What needs to be done: Your output should be everything below from the line containing "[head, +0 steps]" down to the line containing "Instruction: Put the", both ends included, copied exactly, with pictures left out.

Record extracts:
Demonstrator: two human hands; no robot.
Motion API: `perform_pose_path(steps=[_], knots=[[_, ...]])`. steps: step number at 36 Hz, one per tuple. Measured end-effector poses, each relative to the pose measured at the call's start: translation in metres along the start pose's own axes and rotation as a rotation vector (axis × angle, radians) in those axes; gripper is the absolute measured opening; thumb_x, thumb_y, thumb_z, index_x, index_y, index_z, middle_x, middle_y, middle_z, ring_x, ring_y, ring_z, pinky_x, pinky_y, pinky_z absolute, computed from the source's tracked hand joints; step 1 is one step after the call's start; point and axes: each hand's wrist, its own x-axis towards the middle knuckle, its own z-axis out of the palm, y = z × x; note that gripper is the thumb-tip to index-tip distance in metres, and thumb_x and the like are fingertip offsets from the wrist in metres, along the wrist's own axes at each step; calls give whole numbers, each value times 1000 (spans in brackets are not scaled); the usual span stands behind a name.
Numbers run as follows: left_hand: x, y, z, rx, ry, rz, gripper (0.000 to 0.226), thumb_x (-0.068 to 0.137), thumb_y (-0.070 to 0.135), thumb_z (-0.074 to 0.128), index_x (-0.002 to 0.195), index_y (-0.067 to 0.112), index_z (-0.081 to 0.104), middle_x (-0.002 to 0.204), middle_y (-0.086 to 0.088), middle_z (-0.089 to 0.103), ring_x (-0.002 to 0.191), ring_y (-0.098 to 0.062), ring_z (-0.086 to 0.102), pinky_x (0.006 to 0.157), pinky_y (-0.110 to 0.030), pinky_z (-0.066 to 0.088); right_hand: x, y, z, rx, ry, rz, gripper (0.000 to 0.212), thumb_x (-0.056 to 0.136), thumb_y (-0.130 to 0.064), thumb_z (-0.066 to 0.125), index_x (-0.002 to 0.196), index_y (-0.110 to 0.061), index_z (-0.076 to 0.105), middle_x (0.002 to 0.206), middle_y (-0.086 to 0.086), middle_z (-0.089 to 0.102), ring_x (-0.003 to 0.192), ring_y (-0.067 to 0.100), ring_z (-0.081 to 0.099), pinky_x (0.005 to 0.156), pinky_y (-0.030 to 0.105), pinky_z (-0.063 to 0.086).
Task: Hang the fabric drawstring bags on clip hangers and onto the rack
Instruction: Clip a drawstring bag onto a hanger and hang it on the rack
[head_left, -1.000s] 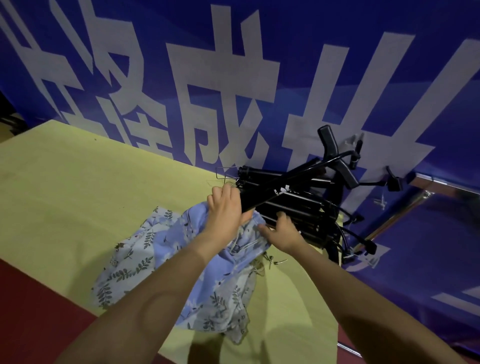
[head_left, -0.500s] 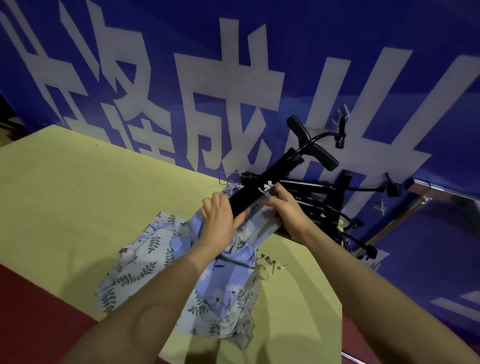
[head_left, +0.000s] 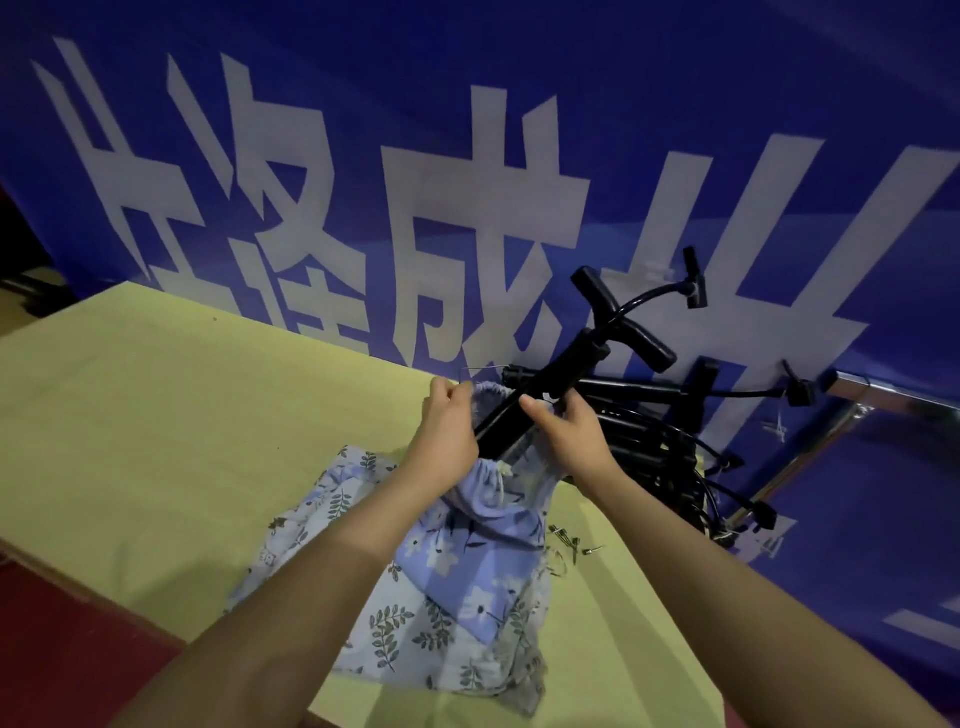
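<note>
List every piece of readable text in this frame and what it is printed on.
"成": large white character, mid blue banner; the only one fully readable.
Other white banner characters: cropped or hidden behind the black hanger, not readable with confidence.
Small white tags on the hanger pile: too small to read.
Floral bags: no text.

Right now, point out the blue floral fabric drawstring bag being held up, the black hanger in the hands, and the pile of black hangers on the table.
Blue floral fabric drawstring bag (head_left: 493, 499), head view, gathered upper body.
Black hanger (head_left: 524, 410), head view, straight bar.
Pile of black hangers (head_left: 649, 441), head view, stacked bars.
</note>
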Motion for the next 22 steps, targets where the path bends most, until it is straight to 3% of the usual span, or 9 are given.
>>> perform_pose_path(steps=[2, 5, 7, 10, 12, 14, 16, 19, 22], knots=[[-1, 2, -8, 58, 62, 26, 59, 86, -12, 44, 139, 9, 30, 126, -13, 33, 111, -27, 40, 87, -32, 43, -1, 0, 3, -95, -6, -32, 29, 90, -21, 64, 117, -20, 54, 107, -9, 62, 97, 3, 60, 78, 11, 46], [-1, 9, -18, 221, 118, 56, 45, 87, -10, 40, 129, 7, 38, 125, -15, 39, 115, -30, 37, 80, -31, 41, -1, 0, 7, -244, -5, -56, 33, 88, -24, 66, 118, -14, 57, 106, -5, 64, 97, 7, 60, 74, 5, 45], [-1, 14, -24, 331, 148, 64, 38, 89, -6, 39, 125, 6, 40, 127, -14, 40, 117, -30, 37, 83, -31, 40, -1, 0, 11, -304, 0, -71, 36, 86, -24, 68, 118, -12, 58, 103, -4, 65, 92, 6, 60, 70, 1, 43], [0, 16, -32, 270, 206, 75, 35, 93, -2, 37, 127, 5, 37, 128, -15, 40, 111, -29, 44, 79, -29, 38, 0, -2, 18, -391, -15, -62, 34, 83, -23, 71, 112, -11, 60, 94, -3, 65, 85, 7, 61, 64, 4, 44], [-4, 18, -37, 146, 228, 157, 46, 91, -4, 40, 134, 8, 29, 129, -17, 39, 105, -32, 49, 70, -31, 40, 1, -1, 21, -488, -31, -40, 29, 83, -18, 70, 108, -7, 62, 92, 2, 65, 85, 13, 61, 66, 18, 45], [-7, 17, -41, 96, 231, 295, 64, 87, -6, 45, 135, 22, 11, 132, -19, 36, 102, -34, 51, 64, -35, 44, 1, -3, 24, -570, -44, -33, 18, 82, -10, 64, 99, -4, 64, 87, 7, 65, 79, 14, 59, 65, 24, 42], [-7, 17, -44, 134, 238, 361, 84, 81, -12, 50, 132, 35, 3, 139, -19, 28, 93, -33, 53, 55, -30, 39, 1, -3, 28, -590, -63, -22, 3, 82, -5, 59, 82, -9, 59, 72, 4, 60, 63, 10, 53, 56, 19, 41], [-4, 20, -48, 241, 297, 366, 111, 67, -21, 57, 143, 43, 6, 145, -13, 14, 77, -29, 56, 43, -25, 37, -2, -2, 33, -593, -118, -17, 26, 86, -3, 56, 71, -22, 45, 58, -4, 44, 47, 4, 40, 42, 11, 32], [0, 19, -45, 362, 186, 310, 107, 79, -17, 47, 144, 48, -9, 156, -11, -4, 99, -25, 51, 57, -26, 42, -6, 1, 35, -616, -184, -19, 16, 85, -6, 60, 88, -17, 49, 61, -3, 43, 48, 5, 42, 45, 12, 33]])
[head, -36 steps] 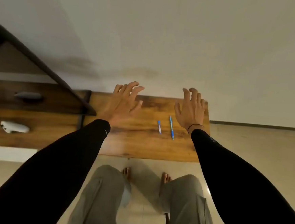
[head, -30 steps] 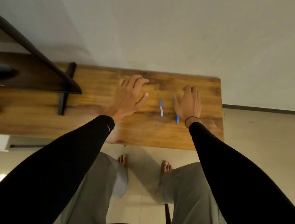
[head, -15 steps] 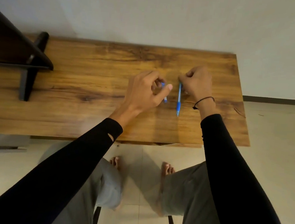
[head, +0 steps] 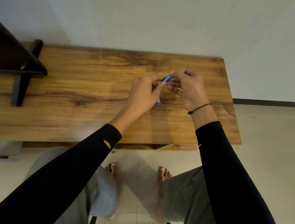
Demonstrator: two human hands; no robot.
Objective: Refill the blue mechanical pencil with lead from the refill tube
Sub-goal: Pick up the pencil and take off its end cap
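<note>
The blue mechanical pencil (head: 166, 78) is lifted off the wooden table (head: 92, 82) and slants between both hands. My right hand (head: 189, 88) pinches its upper end. My left hand (head: 144, 94) grips the shaft lower down, and most of the pencil is hidden by its fingers. A short blue and white end of the lead refill tube (head: 159, 102) shows just below my left hand. I cannot tell if the tube lies on the table or is held in that hand.
A dark metal shelf bracket (head: 23, 70) stands on the table's left part. The table's right edge (head: 232, 104) is close to my right wrist. My knees and bare feet are below the table's near edge, above a tiled floor.
Both hands came down from open above the table. The right hand picked up the pencil, then the left hand joined it, and the pencil now slants between them. The camera tilted down.
</note>
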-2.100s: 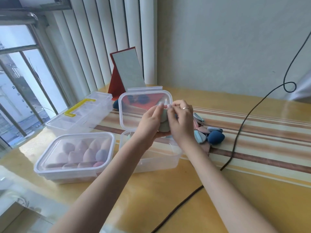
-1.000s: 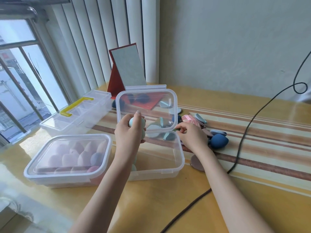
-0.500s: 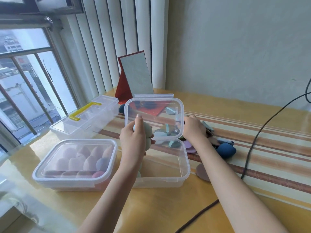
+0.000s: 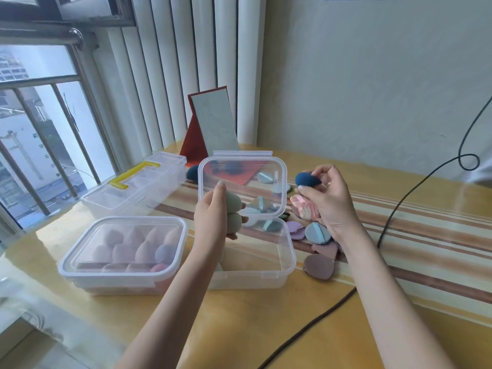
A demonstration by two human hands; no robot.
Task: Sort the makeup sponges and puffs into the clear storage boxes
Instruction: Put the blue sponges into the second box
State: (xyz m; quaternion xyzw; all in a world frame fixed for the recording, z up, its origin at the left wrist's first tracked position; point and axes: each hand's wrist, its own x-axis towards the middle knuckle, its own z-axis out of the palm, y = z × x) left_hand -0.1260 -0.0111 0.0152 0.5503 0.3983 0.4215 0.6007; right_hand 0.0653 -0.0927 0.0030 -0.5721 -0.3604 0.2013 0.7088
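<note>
My left hand (image 4: 210, 217) grips two grey-green egg-shaped sponges (image 4: 233, 211), one above the other, over the open clear box (image 4: 288, 258); its lid (image 4: 241, 186) stands upright behind. To the right, my right hand (image 4: 328, 206) pinches a dark blue sponge (image 4: 306, 179) in its fingertips and also holds a pink marbled sponge (image 4: 304, 207) against the palm. Loose flat puffs (image 4: 316, 233), blue, lilac and mauve, lie on the table below that hand. A closed clear box (image 4: 122, 251) at the left holds several pink and purple sponges.
A long clear case with a yellow handle (image 4: 133, 174) sits at the back left. A red folding mirror (image 4: 210, 129) stands behind the boxes, with another dark blue sponge (image 4: 192, 172) at its foot. A black cable (image 4: 394, 217) crosses the striped table on the right.
My right hand has lifted away from the pile, carrying the dark blue sponge and the pink marbled one. My left hand stays over the open box with the green sponges.
</note>
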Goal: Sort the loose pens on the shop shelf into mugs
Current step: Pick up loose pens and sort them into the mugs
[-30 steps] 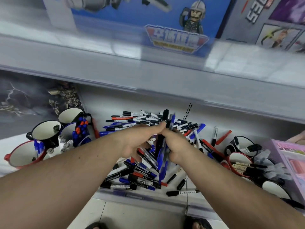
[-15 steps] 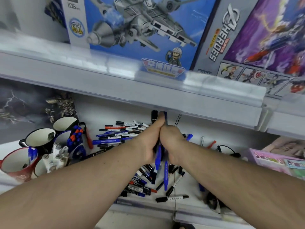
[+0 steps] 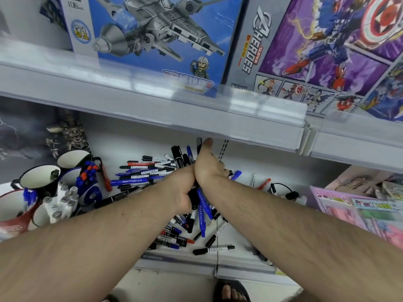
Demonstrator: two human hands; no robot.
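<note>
Shelf (image 3: 235, 234) w/ loose pens (image 3: 144, 171) sits lower in view than 1 s ago; head has tipped up, toy boxes (image 3: 157, 40) on upper shelf now fill the top.

Mugs (image 3: 38, 178) at left, several already stocked w/ blue, red & white-capped pens; unchanged.

Both hands have come together & lifted: a sec ago they were gathering low in the pile, now left hand (image 3: 182, 190) & right hand (image 3: 209, 168) are pressed side by side, fingers curled round one upright bundle of pens (image 3: 201, 201), blue & black, tips poking out top & bottom. Bundle is clear of the shelf, over the pile's middle.

Prob means gathering's done; next is squaring the bundle & carrying it left to a mug. Lots still loose, so early-to-mid task.
</note>
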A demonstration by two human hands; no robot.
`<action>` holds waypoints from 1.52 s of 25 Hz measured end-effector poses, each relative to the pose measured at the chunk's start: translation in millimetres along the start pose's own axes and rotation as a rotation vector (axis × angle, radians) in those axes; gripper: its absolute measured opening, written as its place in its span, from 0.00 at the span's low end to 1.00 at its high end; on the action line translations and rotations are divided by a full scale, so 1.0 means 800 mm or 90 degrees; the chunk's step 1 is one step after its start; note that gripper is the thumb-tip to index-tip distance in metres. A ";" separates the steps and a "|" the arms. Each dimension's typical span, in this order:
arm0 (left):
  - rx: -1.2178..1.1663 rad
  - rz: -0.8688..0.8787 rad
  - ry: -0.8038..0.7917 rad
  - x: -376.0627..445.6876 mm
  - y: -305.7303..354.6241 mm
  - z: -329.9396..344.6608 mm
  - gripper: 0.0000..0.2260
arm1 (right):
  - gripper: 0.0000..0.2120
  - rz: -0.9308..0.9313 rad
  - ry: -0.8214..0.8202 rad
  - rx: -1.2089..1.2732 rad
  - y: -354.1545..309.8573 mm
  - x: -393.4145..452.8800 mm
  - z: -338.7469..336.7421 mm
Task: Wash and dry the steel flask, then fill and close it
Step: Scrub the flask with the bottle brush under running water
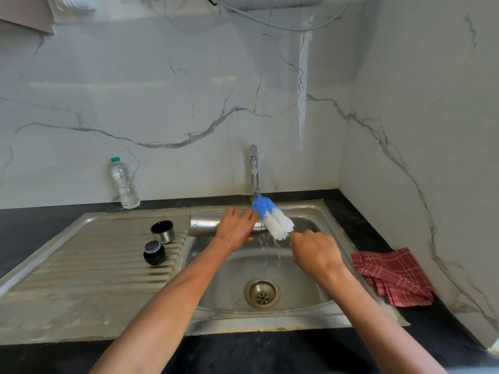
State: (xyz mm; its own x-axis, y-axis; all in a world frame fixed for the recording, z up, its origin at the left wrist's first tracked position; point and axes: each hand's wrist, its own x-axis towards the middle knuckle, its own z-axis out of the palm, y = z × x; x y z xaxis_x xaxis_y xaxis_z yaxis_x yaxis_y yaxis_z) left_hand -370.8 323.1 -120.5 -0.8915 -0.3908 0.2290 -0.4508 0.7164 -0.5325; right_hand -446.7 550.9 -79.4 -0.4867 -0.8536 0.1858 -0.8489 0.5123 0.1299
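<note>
Steel flask [205, 225] held level over the sink [318, 211], left hand [235, 230] fingers wrapped round its wet, likely slippery rigid body near the mouth, right hand [316, 252] fingers clenched on the bottle brush [272, 218] handle under running water.

No text, label, brand, number or sign can be read anywhere in the view. The plastic water bottle [125, 184] standing against the wall carries no legible label, and the steel flask [204, 225] shows only bare metal. The white appliance [272, 1] at the top edge bears nothing that can be made out.
</note>
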 end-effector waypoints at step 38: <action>0.204 -0.002 -0.130 0.009 -0.056 -0.038 0.27 | 0.06 0.274 0.011 0.857 0.020 -0.053 0.060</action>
State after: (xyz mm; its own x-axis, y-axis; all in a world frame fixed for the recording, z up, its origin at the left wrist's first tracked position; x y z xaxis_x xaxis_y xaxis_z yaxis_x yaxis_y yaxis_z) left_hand -358.6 305.4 -70.1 -0.8487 -0.5226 0.0811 -0.3881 0.5112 -0.7669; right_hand -449.4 590.5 -131.8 -0.7608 -0.6489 -0.0147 -0.1863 0.2400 -0.9527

Task result:
[head, +0 steps] 
Demonstrator: two human hands; no robot.
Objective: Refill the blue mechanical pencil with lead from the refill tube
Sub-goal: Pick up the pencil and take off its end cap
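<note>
The blue mechanical pencil (head: 166, 78) is lifted off the wooden table (head: 92, 82) and slants between both hands. My right hand (head: 189, 88) pinches its upper end. My left hand (head: 144, 94) grips the shaft lower down, and most of the pencil is hidden by its fingers. A short blue and white end of the lead refill tube (head: 159, 102) shows just below my left hand. I cannot tell if the tube lies on the table or is held in that hand.
A dark metal shelf bracket (head: 23, 70) stands on the table's left part. The table's right edge (head: 232, 104) is close to my right wrist. My knees and bare feet are below the table's near edge, above a tiled floor.
Both hands came down from open above the table. The right hand picked up the pencil, then the left hand joined it, and the pencil now slants between them. The camera tilted down.
</note>
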-2.100s: 
-1.000s: 
-0.500s: 
+0.000s: 
A demonstration by two human hands; no robot.
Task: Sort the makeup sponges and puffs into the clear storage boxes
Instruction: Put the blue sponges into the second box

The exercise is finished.